Description of the task
Retype the data below verbatim; pictures do not belong in the copy.

Recorded data
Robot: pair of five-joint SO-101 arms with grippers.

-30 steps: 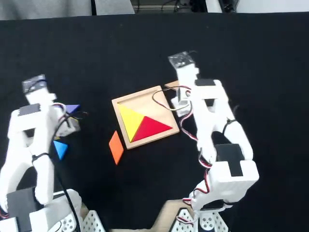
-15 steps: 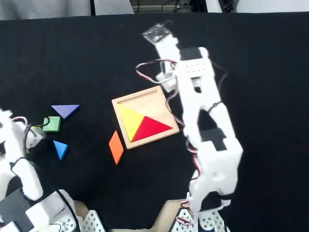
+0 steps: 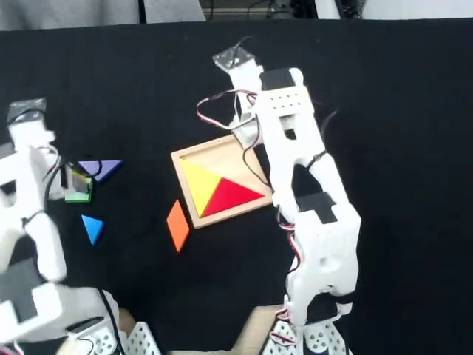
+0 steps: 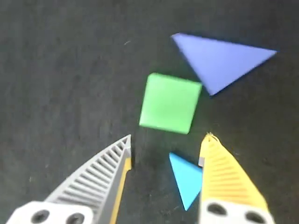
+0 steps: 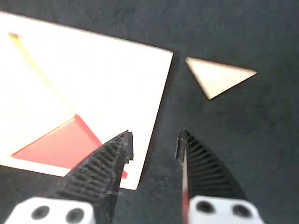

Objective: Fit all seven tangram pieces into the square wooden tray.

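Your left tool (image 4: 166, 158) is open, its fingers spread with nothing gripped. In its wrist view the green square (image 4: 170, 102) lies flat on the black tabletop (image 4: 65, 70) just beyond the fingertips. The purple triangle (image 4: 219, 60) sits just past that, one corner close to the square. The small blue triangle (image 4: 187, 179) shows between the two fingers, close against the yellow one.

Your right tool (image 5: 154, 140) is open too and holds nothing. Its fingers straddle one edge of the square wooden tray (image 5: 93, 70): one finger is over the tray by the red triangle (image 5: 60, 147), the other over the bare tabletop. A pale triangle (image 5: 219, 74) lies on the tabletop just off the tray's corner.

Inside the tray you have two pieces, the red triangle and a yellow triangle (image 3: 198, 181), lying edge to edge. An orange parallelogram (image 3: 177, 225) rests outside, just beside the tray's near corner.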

Response to this exercise
Robot: pair of five-joint SO-101 arms with grippers.

-30 steps: 
-15 steps: 
+0 steps: 
+0 steps: 
+0 steps: 

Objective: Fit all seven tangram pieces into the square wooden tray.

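Your left tool (image 4: 166, 158) is open, its fingers spread with nothing gripped. In its wrist view the green square (image 4: 170, 102) lies flat on the black tabletop (image 4: 65, 70) just beyond the fingertips. The purple triangle (image 4: 219, 60) sits just past that, one corner close to the square. The small blue triangle (image 4: 187, 179) shows between the two fingers, close against the yellow one.

Your right tool (image 5: 154, 140) is open too and holds nothing. Its fingers straddle one edge of the square wooden tray (image 5: 93, 70): one finger is over the tray by the red triangle (image 5: 60, 147), the other over the bare tabletop. A pale triangle (image 5: 219, 74) lies on the tabletop just off the tray's corner.

Inside the tray you have two pieces, the red triangle and a yellow triangle (image 3: 198, 181), lying edge to edge. An orange parallelogram (image 3: 177, 225) rests outside, just beside the tray's near corner.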

Here the answer is complete.